Since summer last year you can get audio and video devices which can only talk to the computer through the media transfer protocol – which was only supported by Windows Media Player 10 at this time.
The first idea behind that protocol was mainly to extend the already well known picture transfer protocol of digital cameras to get the ability of exchanging audio and video over this protocol, too. The second idea behind this protocol was to lock out Free/Open Source software since the protocol specifications you can get at microsoft.com explicitly forbid an implementation of this protocol in Free/Open Source software.
Nevertheless the people at gphoto extended their ptp to add some of the mtp features. They did it by enhancing their ptp version and not by looking at the mtp specs, so their way is probably legal.
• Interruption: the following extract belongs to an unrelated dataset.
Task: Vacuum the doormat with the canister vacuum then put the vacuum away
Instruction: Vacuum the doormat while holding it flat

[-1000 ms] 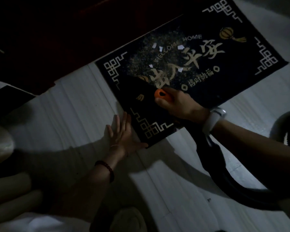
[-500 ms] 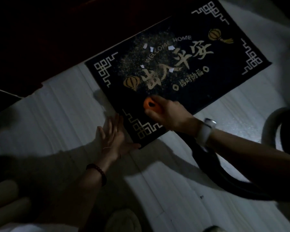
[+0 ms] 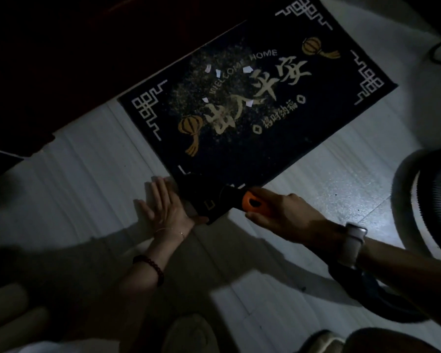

But we are in the worl of Open Source and so there is not only one way to reach the aim: the project libmtp tries to fill the existing gap by providing full mtp support not even for linux, but also for MacOS. And there are already some graphical interfaces which can make use of this library: gnomad2 and mtpdude. And I am pretty sure that amarok will make use of this library once it is stable enough, too.
The only thing I am not entirely sure about is the legal status of the project – Microsofts aim was pretty clearly to prevent adoption of this protocol in every (!) Open Source software, but there was some documentation on the web which was not provided by Microsoft and which had no terms about “no inclusion in FLOSS”. We will see…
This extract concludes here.